Activity: Search the listing for the string "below" and copy every line that contains it.

Provided material:
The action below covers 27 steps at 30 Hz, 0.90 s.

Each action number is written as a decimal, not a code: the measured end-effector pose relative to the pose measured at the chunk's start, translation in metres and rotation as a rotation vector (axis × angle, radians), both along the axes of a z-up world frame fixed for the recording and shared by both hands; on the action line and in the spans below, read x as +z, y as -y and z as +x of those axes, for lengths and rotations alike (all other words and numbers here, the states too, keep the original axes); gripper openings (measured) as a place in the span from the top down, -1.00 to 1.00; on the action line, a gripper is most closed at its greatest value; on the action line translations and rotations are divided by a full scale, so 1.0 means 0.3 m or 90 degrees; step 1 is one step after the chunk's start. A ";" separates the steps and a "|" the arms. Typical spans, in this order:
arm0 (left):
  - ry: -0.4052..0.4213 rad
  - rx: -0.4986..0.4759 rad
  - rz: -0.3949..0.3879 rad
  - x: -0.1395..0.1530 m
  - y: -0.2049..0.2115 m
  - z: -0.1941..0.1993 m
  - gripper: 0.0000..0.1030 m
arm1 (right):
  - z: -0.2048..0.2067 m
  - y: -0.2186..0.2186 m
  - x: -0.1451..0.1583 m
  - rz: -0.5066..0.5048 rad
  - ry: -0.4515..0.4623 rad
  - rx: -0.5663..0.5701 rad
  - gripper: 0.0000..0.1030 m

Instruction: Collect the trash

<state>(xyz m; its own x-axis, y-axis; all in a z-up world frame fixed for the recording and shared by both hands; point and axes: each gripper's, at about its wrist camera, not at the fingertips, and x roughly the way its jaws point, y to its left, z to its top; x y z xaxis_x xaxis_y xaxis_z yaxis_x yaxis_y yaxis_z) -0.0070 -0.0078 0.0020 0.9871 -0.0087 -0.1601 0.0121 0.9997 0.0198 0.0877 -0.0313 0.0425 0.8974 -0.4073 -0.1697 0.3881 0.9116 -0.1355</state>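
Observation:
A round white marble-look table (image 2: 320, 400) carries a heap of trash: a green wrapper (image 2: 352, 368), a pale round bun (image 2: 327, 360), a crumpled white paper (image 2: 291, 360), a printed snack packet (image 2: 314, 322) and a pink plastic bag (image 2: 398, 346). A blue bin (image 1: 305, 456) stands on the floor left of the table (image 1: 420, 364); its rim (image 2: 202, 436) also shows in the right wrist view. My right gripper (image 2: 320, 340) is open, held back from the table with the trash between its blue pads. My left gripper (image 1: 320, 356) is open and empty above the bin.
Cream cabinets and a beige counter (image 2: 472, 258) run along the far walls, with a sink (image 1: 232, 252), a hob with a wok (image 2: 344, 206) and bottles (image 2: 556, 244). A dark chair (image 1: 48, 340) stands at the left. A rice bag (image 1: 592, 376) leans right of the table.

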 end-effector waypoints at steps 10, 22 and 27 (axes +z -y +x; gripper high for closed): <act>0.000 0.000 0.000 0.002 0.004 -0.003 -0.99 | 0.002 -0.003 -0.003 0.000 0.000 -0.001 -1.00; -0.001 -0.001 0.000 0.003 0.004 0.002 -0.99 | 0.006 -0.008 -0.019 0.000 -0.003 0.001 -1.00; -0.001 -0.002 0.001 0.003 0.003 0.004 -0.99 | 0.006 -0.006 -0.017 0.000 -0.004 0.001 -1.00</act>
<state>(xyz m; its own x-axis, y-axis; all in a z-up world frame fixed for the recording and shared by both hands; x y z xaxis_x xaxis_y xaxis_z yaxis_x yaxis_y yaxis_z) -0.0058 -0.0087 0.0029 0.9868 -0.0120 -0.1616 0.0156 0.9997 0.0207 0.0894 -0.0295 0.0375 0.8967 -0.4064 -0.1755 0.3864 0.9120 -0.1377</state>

Answer section:
The action below covers 27 steps at 30 Hz, 0.90 s.
Each action number is written as a decimal, not a code: the measured end-effector pose relative to the pose measured at the chunk's start, translation in metres and rotation as a rotation vector (axis × angle, radians), both along the axes of a z-up world frame fixed for the recording and shared by both hands; on the action line and in the spans below, read x as +z, y as -y and z as +x of those axes, for lengths and rotations alike (all other words and numbers here, the states too, keep the original axes); gripper openings (measured) as a place in the span from the top down, -1.00 to 1.00; on the action line, a gripper is most closed at its greatest value; on the action line translations and rotations are divided by a full scale, so 1.0 means 0.3 m or 90 degrees; step 1 is one step after the chunk's start. A ";" separates the steps and a "|" the arms. Typical spans, in this order:

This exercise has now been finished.